<h3>
Answer:</h3>
<h3>
General Formulas and Concepts:</h3>
<u>Math</u>
<u>Pre-Algebra</u>
Order of Operations: BPEMDAS
- Brackets
- Parenthesis
- Exponents
- Multiplication
- Division
- Addition
- Subtraction
<u>Chemistry</u>
<u>Atomic Structure</u>
<u>Stoichiometry</u>
- Using Dimensional Analysis
- Analyzing Reactions RxN
<h3>
Explanation:</h3>
<u>Step 1: Define</u>
[RxN - Balanced] 2C + O₂ → 2CO₂
[Given] 0.25 moles O₂
[Solve] moles CO₂
<u>Step 2: Identify Conversions</u>
[RxN] 1 mol O₂ → 2 mol CO₂
<u>Step 3: Stoichiometry</u>
- [DA] Set up:
- [DA] Multiply/Divide [Cancel out units]:
107.9 should be it according to my calculations.Please mark as Brainliest!
Answer:
When mensuration volume of air within the flask at the primary temperature, a volume of 250mil was recorded, referred to as V1. The temperature of the air within the flask in boiling water was recorded as 99ᵒC, referred to as T2. so as to seek out the right calculations, 99ᵒC must be born-again to Kelvin by adding 273.

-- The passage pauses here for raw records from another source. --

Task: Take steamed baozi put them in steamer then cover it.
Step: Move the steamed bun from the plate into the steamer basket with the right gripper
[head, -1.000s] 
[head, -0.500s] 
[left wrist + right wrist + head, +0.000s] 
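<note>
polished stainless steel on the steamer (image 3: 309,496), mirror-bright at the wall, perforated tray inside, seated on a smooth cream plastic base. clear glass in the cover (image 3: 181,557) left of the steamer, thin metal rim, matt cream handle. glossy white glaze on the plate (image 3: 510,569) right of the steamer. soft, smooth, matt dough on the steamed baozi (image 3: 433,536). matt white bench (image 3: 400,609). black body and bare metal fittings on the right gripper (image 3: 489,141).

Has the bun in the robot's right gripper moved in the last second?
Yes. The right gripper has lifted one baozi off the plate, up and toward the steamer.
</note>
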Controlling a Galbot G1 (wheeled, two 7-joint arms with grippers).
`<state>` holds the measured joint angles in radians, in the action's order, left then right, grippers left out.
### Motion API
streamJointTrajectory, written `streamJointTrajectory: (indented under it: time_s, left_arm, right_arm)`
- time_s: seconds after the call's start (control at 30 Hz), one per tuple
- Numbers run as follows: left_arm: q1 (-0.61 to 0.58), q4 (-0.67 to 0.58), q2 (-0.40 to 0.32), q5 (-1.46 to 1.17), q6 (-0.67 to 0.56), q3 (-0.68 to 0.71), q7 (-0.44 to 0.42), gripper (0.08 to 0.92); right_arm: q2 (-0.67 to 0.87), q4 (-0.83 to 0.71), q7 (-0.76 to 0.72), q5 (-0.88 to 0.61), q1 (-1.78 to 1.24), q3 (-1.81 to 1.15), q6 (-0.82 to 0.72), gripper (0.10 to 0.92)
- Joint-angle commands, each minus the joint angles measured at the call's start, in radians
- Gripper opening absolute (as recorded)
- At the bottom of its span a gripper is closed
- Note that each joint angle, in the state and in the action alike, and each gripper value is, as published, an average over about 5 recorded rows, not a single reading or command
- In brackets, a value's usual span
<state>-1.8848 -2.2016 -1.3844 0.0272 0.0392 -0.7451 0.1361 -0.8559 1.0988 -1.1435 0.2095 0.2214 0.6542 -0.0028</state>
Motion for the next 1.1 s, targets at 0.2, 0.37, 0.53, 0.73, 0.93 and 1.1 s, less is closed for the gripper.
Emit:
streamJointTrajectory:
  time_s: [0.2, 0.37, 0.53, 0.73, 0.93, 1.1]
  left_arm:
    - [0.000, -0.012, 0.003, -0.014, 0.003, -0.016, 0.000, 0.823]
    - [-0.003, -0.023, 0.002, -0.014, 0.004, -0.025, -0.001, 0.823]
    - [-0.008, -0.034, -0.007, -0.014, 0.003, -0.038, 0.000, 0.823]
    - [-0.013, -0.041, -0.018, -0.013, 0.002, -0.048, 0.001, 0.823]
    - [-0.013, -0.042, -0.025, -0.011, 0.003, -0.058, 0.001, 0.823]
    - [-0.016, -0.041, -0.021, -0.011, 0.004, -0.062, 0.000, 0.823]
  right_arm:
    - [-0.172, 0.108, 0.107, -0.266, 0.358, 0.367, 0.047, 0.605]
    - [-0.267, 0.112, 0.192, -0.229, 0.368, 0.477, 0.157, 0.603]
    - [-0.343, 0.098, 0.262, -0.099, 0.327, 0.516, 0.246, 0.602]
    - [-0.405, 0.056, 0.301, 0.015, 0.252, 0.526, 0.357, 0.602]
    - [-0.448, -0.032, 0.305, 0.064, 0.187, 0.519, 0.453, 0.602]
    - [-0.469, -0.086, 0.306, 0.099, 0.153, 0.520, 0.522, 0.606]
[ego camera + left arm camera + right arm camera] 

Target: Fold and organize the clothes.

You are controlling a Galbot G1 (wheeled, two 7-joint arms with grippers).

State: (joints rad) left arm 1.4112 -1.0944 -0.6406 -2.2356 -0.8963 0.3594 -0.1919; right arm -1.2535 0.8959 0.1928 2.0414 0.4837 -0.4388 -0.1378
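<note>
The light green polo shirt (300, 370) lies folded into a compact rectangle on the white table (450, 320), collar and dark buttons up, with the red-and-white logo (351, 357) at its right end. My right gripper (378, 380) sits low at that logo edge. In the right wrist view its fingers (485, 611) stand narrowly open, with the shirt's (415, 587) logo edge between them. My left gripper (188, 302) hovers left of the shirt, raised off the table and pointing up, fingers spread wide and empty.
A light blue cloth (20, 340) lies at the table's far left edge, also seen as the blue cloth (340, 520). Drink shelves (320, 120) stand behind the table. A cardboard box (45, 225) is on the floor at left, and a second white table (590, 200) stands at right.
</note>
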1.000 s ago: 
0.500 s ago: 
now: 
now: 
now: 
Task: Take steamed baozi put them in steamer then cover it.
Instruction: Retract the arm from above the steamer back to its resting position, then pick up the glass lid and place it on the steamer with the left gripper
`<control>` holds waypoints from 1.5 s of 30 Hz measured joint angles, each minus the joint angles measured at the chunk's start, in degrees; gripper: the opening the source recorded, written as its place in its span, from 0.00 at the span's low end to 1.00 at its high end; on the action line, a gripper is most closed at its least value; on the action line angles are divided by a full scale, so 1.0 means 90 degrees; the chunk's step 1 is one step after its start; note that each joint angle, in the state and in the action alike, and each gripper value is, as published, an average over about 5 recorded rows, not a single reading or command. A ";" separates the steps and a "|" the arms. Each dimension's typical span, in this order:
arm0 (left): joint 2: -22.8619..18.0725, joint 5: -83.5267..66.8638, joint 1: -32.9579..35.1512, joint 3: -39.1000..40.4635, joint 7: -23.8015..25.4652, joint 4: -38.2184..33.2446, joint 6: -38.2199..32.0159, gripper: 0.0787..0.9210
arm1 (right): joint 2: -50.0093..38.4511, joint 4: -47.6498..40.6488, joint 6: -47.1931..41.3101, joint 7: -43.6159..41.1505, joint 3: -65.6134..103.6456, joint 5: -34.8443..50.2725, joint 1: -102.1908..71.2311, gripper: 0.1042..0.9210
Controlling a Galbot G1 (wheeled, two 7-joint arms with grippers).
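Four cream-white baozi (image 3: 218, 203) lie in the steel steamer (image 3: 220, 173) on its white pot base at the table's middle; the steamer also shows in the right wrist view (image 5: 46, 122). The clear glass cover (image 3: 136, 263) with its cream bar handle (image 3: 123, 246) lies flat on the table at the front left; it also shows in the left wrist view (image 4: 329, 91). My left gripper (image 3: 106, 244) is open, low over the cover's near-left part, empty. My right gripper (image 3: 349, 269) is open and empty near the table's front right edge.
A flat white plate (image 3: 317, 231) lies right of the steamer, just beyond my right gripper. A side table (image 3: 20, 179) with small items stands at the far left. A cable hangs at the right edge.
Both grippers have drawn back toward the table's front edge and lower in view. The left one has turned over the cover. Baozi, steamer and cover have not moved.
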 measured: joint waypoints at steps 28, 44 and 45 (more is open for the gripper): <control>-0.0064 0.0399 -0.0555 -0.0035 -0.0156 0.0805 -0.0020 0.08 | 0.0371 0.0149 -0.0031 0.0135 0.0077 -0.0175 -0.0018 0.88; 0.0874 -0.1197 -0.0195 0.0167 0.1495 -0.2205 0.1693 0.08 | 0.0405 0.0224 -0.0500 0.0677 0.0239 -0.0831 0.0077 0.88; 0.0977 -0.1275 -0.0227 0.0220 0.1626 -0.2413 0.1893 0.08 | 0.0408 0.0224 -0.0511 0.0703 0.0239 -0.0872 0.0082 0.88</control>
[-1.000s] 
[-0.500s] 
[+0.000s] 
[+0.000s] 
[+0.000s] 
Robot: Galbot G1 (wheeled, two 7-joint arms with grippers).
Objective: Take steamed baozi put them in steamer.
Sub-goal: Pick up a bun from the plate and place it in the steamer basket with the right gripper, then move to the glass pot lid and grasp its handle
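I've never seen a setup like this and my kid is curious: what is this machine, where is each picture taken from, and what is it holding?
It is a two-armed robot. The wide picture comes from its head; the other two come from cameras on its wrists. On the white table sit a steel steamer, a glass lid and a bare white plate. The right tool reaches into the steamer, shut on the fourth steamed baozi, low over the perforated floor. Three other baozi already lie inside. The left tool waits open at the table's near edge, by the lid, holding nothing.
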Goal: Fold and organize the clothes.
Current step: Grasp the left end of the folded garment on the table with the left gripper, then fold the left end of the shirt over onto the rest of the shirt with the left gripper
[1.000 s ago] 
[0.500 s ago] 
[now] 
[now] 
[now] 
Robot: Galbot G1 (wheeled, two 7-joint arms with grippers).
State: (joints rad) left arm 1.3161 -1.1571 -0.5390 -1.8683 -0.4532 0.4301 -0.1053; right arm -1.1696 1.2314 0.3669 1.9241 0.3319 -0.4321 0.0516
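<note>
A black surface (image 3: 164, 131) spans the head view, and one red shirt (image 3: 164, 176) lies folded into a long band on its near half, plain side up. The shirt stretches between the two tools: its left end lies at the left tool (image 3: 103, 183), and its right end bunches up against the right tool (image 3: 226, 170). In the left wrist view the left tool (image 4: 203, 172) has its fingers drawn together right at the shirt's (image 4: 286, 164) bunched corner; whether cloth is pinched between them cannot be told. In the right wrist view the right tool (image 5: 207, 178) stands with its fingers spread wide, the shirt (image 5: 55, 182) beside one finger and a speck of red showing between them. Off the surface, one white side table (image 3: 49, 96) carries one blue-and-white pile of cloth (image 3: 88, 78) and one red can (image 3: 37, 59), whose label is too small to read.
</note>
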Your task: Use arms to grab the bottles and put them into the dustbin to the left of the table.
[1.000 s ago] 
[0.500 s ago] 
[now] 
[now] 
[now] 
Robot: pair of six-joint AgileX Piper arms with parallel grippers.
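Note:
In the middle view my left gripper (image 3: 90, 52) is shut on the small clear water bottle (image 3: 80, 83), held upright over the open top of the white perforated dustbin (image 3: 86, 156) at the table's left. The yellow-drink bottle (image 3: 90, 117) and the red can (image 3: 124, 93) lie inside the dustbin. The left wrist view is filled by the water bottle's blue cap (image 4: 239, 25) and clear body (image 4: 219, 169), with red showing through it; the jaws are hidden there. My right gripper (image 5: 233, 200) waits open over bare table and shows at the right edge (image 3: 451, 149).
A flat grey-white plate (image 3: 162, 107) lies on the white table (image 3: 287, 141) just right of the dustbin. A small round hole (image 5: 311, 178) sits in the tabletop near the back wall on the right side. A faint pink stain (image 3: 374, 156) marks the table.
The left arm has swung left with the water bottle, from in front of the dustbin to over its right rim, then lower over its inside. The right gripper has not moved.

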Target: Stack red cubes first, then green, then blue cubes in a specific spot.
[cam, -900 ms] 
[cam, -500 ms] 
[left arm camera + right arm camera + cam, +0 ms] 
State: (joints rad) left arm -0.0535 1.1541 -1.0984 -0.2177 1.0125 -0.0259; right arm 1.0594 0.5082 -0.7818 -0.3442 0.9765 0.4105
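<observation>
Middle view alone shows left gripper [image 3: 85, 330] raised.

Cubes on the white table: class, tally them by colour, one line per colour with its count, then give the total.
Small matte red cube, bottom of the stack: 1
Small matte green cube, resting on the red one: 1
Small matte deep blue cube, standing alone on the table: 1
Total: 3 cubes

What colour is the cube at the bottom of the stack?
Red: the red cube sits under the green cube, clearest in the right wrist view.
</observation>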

the primary temperature in Kelvin is 372K. the worth of V1/T1, may be found by swing 250/372. This involves a complete of zero.67. the quantity of the air within the flask of the second temperature was 177 mil, referred to as V2.
The temperature of the air within the cooled flask is 7ᵒC, referred to as T2. 7ᵒC must be born-again to Kelvin by adding 273 that involves a final total of 280K. the worth of V2/T2, found by swing 177/280 involves a complete of zero.63.
The close to equality in numbers may be attributed to Charles Law. Charles Law states that “as the temperature will increase, thus will the quantity of a gas sample once the pressure is command constant”.
The results of V1/T1 and V2/T2 were terribly on the brink of one another. this can be because of the very fact that this experiment was worn out as a closed system. In Charles Law, if there's a closed system the 2 ratios ought to have equal numbers. {this is|this is often|this may be} why it can be expected for the magnitude relation numbers to be terribly equal.
Answer:
The amount of mass and matter in all the transformations of the clay ball will remain the same or constant
Explanation:
From the law of conservation of mass we have, for an enclosed system to and from which there is no transfer of matter or energy, mass cannot be created nor destroyed, and remains constant at the given value, but the matter which make up the mass can be changed into different forms
Therefore, the clay ball can be transformed into different shapes and will still posses the same initial mass before the transformation, provided there are no transfer of matter or energy from the clay ball system.